Transcribe all the records with complete accuracy.
--------
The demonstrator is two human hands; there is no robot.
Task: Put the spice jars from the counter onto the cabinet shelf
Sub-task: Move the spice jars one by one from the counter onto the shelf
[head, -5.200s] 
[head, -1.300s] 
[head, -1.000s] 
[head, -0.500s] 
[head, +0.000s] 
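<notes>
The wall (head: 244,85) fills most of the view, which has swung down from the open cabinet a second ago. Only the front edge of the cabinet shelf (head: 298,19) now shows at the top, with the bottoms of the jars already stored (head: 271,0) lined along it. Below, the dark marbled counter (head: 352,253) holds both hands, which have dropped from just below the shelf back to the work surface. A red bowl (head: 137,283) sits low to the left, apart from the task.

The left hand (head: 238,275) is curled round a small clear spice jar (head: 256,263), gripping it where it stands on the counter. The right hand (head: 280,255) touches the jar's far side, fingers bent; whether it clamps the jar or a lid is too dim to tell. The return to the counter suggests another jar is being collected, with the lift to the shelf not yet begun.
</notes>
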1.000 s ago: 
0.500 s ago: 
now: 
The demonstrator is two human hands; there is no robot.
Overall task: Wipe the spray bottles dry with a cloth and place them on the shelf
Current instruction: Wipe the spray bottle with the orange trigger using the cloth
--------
**Output below:**
The demonstrator is two human hands; there is no robot.
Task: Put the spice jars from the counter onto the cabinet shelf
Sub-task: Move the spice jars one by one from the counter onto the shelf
[head, -5.200s] 
[head, -1.300s] 
[head, -1.000s] 
[head, -0.500s] 
[head, +0.000s] 
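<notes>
The wall (head: 244,85) fills most of the view, which has swung down from the open cabinet a second ago. Only the front edge of the cabinet shelf (head: 298,19) now shows at the top, with the bottoms of the jars already stored (head: 271,0) lined along it. Below, the dark marbled counter (head: 352,253) holds both hands, which have dropped from just below the shelf back to the work surface. A red bowl (head: 137,283) sits low to the left, apart from the task.

The left hand (head: 238,275) is curled round a small clear spice jar (head: 256,263), gripping it where it stands on the counter. The right hand (head: 280,255) touches the jar's far side, fingers bent; whether it clamps the jar or a lid is too dim to tell. The return to the counter suggests another jar is being collected, with the lift to the shelf not yet begun.
</notes>
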1.000 s ago: 
0.500 s ago: 
now: 
The demonstrator is two human hands; there is no robot.
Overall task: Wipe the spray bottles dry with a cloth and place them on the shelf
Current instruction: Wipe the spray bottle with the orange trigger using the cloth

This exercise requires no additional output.